Above: Mathew Cooper, Jeremy Ambrum and Meyne Wyatt.
City of Gold
By Meyne Wyatt
Directed by Isaac Drandic
Griffin Theatre/Queensland theatre co-production
Bille brown Theatre
Season: June 29-July 20. Duration: two hours 20 minutes with interval. Bookings: 1800 356 528 or www.queenslandtheatre.com.au
This story is told from Meyne Wyatt’s heart. He wrote the script and starred in the play that was inspired by his life events and set in Australia’s city of gold, Kalgoorlie. It reflects the depression that followed the death of his father and cast a pall over his successful acting career plus the humiliating racism that he experienced day in and day out for all of his life.
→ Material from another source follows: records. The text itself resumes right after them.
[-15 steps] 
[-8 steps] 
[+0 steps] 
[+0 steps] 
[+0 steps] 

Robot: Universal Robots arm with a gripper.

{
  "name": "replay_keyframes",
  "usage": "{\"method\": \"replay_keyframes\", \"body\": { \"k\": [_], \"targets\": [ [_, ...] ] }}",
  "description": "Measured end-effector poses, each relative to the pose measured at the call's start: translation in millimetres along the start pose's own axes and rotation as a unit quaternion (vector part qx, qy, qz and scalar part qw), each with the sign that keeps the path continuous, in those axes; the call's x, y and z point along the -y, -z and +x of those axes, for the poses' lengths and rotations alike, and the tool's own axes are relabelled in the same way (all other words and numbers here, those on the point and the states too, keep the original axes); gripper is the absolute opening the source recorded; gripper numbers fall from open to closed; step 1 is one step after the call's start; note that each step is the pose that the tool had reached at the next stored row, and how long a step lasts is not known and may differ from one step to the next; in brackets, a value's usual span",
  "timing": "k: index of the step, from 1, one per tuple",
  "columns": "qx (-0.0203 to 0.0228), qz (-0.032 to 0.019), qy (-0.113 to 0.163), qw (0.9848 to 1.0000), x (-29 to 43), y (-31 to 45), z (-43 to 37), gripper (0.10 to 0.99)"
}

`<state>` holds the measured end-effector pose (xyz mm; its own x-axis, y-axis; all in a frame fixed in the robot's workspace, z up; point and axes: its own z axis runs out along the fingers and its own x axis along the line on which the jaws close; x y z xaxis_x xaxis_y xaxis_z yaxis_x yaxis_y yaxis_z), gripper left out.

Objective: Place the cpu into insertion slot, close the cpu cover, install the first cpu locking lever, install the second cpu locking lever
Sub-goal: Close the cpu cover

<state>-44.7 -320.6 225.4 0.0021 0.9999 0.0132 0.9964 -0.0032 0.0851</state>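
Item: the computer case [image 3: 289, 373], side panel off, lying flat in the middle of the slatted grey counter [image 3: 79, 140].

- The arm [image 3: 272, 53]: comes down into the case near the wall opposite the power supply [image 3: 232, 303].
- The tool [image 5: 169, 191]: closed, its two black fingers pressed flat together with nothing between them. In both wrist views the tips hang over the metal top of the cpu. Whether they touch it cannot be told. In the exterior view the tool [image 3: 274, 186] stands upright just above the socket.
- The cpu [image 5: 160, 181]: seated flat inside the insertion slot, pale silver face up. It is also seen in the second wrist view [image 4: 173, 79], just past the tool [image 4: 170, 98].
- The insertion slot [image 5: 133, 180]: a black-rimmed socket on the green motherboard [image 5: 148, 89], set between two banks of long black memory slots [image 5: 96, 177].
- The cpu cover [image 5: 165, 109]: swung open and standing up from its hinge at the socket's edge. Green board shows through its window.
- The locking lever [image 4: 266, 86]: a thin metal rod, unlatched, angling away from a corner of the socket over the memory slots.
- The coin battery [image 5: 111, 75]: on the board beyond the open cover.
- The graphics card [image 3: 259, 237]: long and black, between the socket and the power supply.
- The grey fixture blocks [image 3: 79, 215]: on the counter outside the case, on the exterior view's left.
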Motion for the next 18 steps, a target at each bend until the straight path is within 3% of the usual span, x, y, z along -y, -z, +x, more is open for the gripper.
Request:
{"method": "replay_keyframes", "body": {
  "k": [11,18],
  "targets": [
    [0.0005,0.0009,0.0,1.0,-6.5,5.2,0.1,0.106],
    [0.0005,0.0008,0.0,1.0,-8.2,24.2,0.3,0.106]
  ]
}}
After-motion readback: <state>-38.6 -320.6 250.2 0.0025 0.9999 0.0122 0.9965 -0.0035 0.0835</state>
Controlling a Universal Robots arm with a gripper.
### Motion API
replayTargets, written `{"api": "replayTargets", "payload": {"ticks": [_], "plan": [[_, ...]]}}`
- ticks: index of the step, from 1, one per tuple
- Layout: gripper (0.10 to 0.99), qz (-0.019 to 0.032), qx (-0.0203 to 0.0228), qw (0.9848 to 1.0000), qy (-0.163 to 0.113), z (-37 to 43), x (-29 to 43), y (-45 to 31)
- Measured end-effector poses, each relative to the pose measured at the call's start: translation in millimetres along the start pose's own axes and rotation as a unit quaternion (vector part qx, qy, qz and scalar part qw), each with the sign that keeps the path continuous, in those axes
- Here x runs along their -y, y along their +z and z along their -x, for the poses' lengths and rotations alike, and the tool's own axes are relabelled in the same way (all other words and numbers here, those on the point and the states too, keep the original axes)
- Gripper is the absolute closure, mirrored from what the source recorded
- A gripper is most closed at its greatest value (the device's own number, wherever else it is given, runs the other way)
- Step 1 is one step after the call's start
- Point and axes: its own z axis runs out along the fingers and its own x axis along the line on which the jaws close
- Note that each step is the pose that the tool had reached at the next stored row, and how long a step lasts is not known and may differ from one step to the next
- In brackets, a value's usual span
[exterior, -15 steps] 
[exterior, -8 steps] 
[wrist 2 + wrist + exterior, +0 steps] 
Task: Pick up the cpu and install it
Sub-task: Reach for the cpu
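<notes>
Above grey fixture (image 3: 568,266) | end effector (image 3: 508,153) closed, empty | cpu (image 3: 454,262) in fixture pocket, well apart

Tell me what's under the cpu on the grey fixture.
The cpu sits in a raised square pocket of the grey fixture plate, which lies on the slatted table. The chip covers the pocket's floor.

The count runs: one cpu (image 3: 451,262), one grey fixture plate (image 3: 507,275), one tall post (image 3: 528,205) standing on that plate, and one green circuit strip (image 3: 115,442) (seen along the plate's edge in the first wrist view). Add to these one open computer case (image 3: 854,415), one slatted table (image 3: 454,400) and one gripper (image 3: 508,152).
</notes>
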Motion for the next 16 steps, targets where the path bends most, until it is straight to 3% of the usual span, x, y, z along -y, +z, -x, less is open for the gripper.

His simmering sense of injustice erupted after a 14-year-old indigenous boy, also a distant relative, was run over and killed by a white driver. His manslaughter charge was deemed “not guilty” by a jury that contained no indigenous members and the driver was given three years for death by dangerous driving.
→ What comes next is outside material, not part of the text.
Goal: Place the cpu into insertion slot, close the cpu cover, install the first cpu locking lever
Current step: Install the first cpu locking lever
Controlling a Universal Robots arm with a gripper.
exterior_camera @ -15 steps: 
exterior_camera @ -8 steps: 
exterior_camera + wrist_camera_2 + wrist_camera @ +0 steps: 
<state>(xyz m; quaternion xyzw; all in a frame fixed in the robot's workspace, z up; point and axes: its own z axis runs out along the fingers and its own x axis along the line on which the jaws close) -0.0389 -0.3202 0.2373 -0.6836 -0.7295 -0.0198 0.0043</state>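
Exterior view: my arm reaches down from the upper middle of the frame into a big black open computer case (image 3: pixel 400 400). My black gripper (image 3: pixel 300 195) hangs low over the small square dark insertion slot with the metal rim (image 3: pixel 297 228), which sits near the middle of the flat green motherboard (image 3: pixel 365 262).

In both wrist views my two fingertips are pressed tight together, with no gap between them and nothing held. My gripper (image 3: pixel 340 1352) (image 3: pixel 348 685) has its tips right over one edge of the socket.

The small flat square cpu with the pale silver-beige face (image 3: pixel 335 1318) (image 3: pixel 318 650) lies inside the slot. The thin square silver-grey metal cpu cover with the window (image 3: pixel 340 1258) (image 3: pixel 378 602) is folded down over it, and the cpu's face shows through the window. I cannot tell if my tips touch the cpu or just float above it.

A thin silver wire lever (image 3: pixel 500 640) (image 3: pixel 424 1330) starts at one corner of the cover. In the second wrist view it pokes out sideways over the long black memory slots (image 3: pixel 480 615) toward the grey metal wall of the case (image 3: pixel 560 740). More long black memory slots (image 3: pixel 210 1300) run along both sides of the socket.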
It is this focus on injustice that is the focus on the play.
There are seven very talented and experienced actors both on stage and screen and two of them play triple roles, Christopher Stollery and Anthony Standish. The play opens with Wyatt as actor Breythe performing what looks like a traditional dance in traditional dress, but it slowly unfolds as outlandish colonial styled TV ad for lamb. Breythe’s embarrassment at Christopher Stolley’s white director’s patronising praise and complete ignorance of the humiliation he is unwittingly doling out sets the tone for the play.
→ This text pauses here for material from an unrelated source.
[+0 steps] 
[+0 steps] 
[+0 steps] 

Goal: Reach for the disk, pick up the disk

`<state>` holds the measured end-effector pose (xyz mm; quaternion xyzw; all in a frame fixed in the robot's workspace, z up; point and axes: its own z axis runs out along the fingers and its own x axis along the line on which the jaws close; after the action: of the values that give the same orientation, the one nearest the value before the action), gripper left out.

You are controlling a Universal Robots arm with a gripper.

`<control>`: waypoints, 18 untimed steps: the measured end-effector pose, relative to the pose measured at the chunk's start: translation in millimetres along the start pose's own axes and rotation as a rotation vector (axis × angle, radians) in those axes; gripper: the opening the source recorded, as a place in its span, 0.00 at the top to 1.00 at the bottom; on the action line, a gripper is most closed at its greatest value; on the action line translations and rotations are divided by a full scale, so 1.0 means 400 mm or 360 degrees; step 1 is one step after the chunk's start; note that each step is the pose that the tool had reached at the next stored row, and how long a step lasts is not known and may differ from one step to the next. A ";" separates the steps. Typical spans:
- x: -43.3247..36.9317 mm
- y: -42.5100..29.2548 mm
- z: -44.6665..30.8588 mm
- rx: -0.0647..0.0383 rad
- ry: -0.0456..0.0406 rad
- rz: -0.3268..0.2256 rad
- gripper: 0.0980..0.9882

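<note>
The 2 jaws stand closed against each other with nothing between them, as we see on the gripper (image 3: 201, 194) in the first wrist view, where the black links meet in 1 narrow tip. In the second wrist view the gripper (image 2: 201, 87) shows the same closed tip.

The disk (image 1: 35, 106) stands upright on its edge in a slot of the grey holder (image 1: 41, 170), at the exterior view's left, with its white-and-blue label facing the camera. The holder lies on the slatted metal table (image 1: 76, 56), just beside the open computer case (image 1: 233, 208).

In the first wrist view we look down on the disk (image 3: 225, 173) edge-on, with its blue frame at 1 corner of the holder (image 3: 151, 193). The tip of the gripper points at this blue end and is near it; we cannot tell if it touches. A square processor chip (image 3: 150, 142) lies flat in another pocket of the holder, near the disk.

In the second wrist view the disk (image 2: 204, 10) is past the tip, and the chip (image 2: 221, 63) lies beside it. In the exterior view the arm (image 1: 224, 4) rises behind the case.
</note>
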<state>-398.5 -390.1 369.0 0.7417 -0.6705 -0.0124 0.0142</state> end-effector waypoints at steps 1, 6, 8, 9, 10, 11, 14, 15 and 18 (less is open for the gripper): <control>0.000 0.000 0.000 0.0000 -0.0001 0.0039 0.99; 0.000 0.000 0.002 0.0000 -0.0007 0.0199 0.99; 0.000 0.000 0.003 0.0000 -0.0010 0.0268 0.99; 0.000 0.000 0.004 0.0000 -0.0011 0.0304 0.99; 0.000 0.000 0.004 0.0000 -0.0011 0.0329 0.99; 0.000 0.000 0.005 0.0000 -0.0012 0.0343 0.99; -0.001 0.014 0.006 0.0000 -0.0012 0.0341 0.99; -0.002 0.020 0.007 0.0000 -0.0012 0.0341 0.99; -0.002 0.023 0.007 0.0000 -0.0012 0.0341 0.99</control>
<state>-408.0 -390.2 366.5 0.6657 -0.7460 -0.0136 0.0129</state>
After he quits the TVC Breythe goes home to Kalgoorlie for the family funeral of his father. We meet his family big brother Mateo, played with simmering anger and aggression by Mathew Cooper, sister Carina, (Shari Sebbens) and cousin Cliffhanger (Jeremy Ambrun). Family feuds erupt in sibling rivalries and the beer and happy bad language flow.
It is an emotional reunion, but it contains many of the laughs in an often funny script. In his dreams Breythe’s dead father (Maitland Schnaars) visits quite often and so adds to his confusion.
But no matter how funny some scenes were, there was no escaping the underlying relentless angst. Racism might be a cliché to white society, but to Meyne Wyatt and his people it is a word to be lived in anger and fear.
The cries were familiar and we have probably heard them before, but coming from the heart of the one man made the result more powerful. There were times though when it became sermonising, but these moments were forgotten with the dramatic and sudden end to the drama.
The story might have meandered at times but the strands were all pulled into stark focus at the end.
The play was a first time effort from Wyatt and like most first attempts at playwriting there were some imperfections. It was somewhat disjointed and ebbed and flowed in dramatic impact; some characters were not fully developed and at times the message was pounded too hard.
The first baby is always the most difficult to birth and it takes courage it that baby out to public scrutiny. Meyne Wyatt has talent, creativity and courage.
However, where I had criticism, the audience gave the cast a rousing, cheering standing ovation that went on for several minutes. It had obviously hit its mark.